*PROBLEM DETAILS*. Once the images are removed, set down everything else in the listing below exactly.

*EXCERPTED DATA*.
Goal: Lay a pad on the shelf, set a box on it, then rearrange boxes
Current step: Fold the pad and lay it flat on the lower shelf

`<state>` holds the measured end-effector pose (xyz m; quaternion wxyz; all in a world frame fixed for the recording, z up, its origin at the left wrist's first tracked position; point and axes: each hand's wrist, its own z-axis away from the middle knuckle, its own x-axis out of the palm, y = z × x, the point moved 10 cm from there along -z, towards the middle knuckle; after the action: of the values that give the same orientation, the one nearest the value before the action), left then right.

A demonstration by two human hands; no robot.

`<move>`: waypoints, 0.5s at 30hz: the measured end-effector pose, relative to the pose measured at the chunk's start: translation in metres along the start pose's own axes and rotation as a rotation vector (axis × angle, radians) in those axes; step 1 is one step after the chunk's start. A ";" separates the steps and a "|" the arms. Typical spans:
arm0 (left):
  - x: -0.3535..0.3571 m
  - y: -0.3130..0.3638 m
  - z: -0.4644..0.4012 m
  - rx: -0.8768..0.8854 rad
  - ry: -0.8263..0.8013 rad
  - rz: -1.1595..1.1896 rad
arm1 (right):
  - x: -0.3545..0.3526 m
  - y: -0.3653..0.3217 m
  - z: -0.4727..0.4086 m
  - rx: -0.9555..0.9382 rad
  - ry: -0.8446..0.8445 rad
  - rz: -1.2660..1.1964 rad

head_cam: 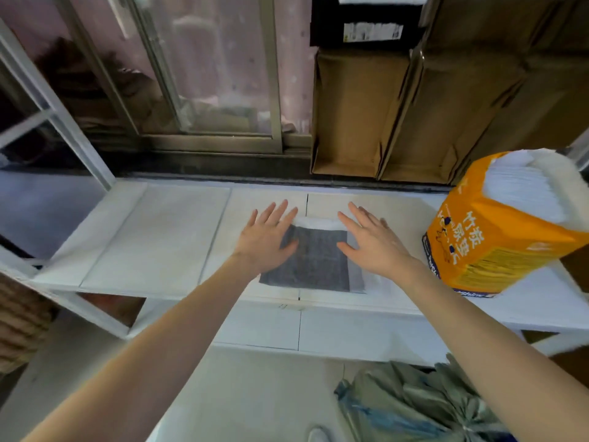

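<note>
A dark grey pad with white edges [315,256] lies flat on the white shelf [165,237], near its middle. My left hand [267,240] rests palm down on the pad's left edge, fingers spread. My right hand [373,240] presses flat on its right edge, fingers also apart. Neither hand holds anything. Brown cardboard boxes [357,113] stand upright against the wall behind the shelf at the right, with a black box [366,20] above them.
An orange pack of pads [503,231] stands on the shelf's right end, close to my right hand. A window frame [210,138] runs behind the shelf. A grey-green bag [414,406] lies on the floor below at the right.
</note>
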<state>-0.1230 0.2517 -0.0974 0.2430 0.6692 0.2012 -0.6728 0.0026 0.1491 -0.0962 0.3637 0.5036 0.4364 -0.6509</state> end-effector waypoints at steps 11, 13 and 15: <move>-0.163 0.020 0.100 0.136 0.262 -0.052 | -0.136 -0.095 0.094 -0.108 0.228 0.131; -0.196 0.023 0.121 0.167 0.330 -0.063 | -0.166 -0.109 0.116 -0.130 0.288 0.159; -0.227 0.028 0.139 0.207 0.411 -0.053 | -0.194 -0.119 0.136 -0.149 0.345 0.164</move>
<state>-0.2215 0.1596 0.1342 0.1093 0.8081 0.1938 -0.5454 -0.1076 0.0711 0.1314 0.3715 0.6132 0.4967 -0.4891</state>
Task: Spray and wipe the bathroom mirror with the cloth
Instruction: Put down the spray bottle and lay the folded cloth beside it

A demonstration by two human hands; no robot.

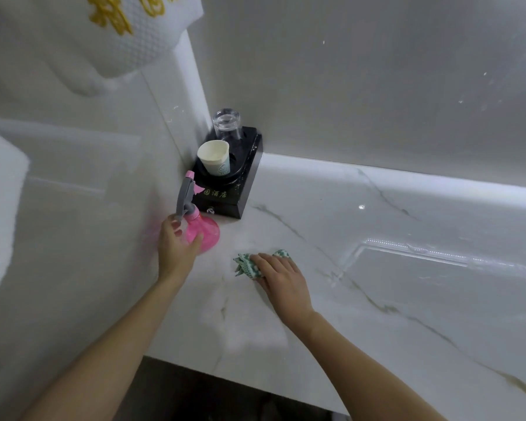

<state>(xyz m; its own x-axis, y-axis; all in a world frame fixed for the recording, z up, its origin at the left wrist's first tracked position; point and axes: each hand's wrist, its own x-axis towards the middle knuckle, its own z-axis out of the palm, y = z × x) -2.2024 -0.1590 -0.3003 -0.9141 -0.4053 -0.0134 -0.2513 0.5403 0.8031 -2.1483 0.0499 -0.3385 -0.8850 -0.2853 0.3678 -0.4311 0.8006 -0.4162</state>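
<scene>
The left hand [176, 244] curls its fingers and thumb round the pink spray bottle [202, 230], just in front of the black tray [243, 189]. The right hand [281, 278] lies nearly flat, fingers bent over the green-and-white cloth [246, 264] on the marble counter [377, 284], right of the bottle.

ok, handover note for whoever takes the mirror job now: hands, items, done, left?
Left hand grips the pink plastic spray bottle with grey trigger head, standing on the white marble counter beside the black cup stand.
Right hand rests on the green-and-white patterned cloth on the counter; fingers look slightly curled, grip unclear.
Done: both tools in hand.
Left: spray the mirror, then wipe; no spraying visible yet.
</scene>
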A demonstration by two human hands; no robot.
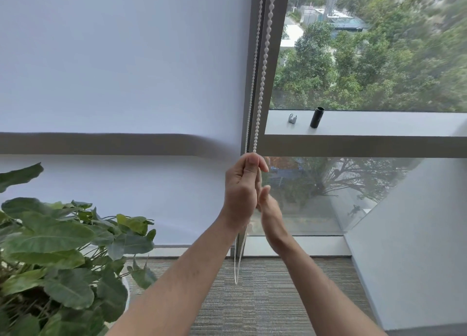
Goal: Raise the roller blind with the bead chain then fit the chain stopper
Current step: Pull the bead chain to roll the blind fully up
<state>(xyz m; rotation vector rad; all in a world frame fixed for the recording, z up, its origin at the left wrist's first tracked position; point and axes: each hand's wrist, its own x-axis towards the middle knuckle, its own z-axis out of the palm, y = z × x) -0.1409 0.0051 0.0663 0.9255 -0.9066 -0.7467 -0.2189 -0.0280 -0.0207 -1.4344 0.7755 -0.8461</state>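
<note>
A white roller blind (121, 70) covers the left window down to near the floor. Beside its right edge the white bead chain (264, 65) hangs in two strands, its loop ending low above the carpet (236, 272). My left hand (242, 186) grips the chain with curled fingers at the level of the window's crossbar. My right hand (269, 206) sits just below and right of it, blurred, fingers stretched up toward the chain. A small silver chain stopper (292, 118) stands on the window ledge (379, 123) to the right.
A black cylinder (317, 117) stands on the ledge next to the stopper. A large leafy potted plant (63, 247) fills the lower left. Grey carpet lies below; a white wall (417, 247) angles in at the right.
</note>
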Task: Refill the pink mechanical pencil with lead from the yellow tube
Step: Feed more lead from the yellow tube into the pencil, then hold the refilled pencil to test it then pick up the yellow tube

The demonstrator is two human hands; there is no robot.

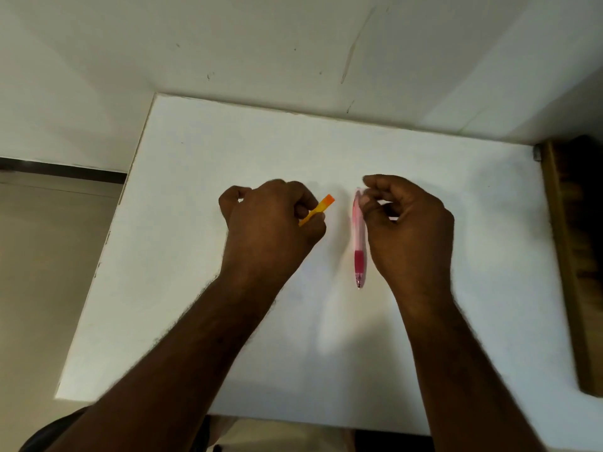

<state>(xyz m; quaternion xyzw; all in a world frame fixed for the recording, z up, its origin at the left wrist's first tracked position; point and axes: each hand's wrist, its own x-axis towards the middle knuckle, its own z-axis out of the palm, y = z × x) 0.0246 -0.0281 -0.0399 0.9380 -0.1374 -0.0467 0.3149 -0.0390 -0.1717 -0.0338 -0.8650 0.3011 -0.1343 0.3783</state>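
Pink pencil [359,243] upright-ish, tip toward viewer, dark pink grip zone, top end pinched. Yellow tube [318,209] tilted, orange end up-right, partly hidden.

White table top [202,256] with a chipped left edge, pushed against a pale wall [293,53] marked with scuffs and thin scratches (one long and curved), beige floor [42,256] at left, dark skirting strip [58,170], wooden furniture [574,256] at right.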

*ANSWER FOR THIS EXERCISE*.
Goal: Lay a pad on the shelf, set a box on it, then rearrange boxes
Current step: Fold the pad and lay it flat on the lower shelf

`<state>` holds the measured end-effector pose (xyz m; quaternion wxyz; all in a world frame fixed for the recording, z up, its origin at the left wrist's first tracked position; point and axes: each hand's wrist, its own z-axis away from the middle knuckle, its own x-axis out of the palm, y = z × x, the point moved 10 cm from there along -z, towards the middle knuckle; after the action: of the values that give the same orientation, the one nearest the value before the action), left then right.

A demonstration by two human hands; no robot.

`<move>`: waypoints, 0.5s at 30hz: the measured end-effector pose, relative to the pose measured at the chunk's start: translation in metres along the start pose's own axes and rotation as a rotation vector (axis × angle, radians) in those axes; step 1 is one step after the chunk's start. A ";" separates the steps and a "|" the arms. Typical spans:
arm0 (left):
  - x: -0.3535..0.3571 m
  - y: -0.3130..0.3638 m
  - z: -0.4644..0.4012 m
  - rx: -0.8768..0.8854 rad
  - ry: -0.8263..0.8013 rad
  - rz: -1.1595..1.1896 rad
arm1 (right):
  - x: -0.3545..0.3526 m
  - y: -0.3653..0.3217 m
  - z: -0.4727..0.4086 m
  - rx: -0.9555..0.9382 rad
  - ry: -0.8446..0.8445 rad
  - rz: -1.2660..1.1964 rad

head_cam: 

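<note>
A dark grey pad with white edges [315,256] lies flat on the white shelf [165,237], near its middle. My left hand [267,240] rests palm down on the pad's left edge, fingers spread. My right hand [373,240] presses flat on its right edge, fingers also apart. Neither hand holds anything. Brown cardboard boxes [357,113] stand upright against the wall behind the shelf at the right, with a black box [366,20] above them.
An orange pack of pads [503,231] stands on the shelf's right end, close to my right hand. A window frame [210,138] runs behind the shelf. A grey-green bag [414,406] lies on the floor below at the right.
</note>
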<state>-0.1230 0.2517 -0.0974 0.2430 0.6692 0.2012 -0.6728 0.0026 0.1491 -0.0962 0.3637 0.5036 0.4364 -0.6509</state> end-effector waypoints at steps 11, 13 and 15: <move>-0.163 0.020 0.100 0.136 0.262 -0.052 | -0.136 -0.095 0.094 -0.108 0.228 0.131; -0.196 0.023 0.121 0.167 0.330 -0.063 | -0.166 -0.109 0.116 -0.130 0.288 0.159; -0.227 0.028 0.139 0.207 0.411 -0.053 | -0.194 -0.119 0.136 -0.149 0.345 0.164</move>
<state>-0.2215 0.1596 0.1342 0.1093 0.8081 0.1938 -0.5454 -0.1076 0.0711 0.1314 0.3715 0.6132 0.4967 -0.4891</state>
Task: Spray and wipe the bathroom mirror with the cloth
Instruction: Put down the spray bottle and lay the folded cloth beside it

A demonstration by two human hands; no robot.


<state>(xyz m; its own x-axis, y-axis; all in a world frame fixed for the recording, z up, its origin at the left wrist's first tracked position; point and axes: each hand's wrist, its own x-axis towards the middle knuckle, its own z-axis out of the palm, y = z × x) -2.2024 -0.1590 -0.3003 -0.9141 -0.4053 -0.0134 -0.2513 0.5403 0.8031 -2.1483 0.0499 -0.3385 -0.8850 -0.2853 0.3678 -0.4311 0.8006 -0.4162</state>
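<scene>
The left hand [176, 244] curls its fingers and thumb round the pink spray bottle [202, 230], just in front of the black tray [243, 189]. The right hand [281, 278] lies nearly flat, fingers bent over the green-and-white cloth [246, 264] on the marble counter [377, 284], right of the bottle.

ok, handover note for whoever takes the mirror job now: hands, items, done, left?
Left hand grips the pink plastic spray bottle with grey trigger head, standing on the white marble counter beside the black cup stand.
Right hand rests on the green-and-white patterned cloth on the counter; fingers look slightly curled, grip unclear.
Done: both tools in hand.
Left: spray the mirror, then wipe; no spraying visible yet.
</scene>
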A demonstration by two human hands; no robot.
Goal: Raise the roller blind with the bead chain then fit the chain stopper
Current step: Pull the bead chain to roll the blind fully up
<state>(xyz m; rotation vector rad; all in a world frame fixed for the recording, z up, its origin at the left wrist's first tracked position; point and axes: each hand's wrist, its own x-axis towards the middle knuckle, its own z-axis out of the palm, y = z × x) -0.1409 0.0051 0.0663 0.9255 -0.9066 -0.7467 -0.2189 -0.0280 -0.0207 -1.4344 0.7755 -0.8461</state>
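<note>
A white roller blind (121, 70) covers the left window down to near the floor. Beside its right edge the white bead chain (264, 65) hangs in two strands, its loop ending low above the carpet (236, 272). My left hand (242, 186) grips the chain with curled fingers at the level of the window's crossbar. My right hand (269, 206) sits just below and right of it, blurred, fingers stretched up toward the chain. A small silver chain stopper (292, 118) stands on the window ledge (379, 123) to the right.
A black cylinder (317, 117) stands on the ledge next to the stopper. A large leafy potted plant (63, 247) fills the lower left. Grey carpet lies below; a white wall (417, 247) angles in at the right.
</note>
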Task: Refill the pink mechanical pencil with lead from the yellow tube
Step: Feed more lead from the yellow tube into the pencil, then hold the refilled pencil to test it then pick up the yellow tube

The demonstrator is two human hands; there is no robot.


<state>(xyz m; quaternion xyzw; all in a world frame fixed for the recording, z up, its origin at the left wrist's first tracked position; point and axes: each hand's wrist, its own x-axis towards the middle knuckle, its own z-axis out of the palm, y = z × x) 0.0246 -0.0281 -0.0399 0.9380 -0.1374 -0.0467 0.3149 -0.0390 -0.1717 -0.0338 -0.8650 0.3011 -0.1343 0.3783</state>
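Pink pencil [359,243] upright-ish, tip toward viewer, dark pink grip zone, top end pinched. Yellow tube [318,209] tilted, orange end up-right, partly hidden.

White table top [202,256] with a chipped left edge, pushed against a pale wall [293,53] marked with scuffs and thin scratches (one long and curved), beige floor [42,256] at left, dark skirting strip [58,170], wooden furniture [574,256] at right.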

The answer has been fully written out.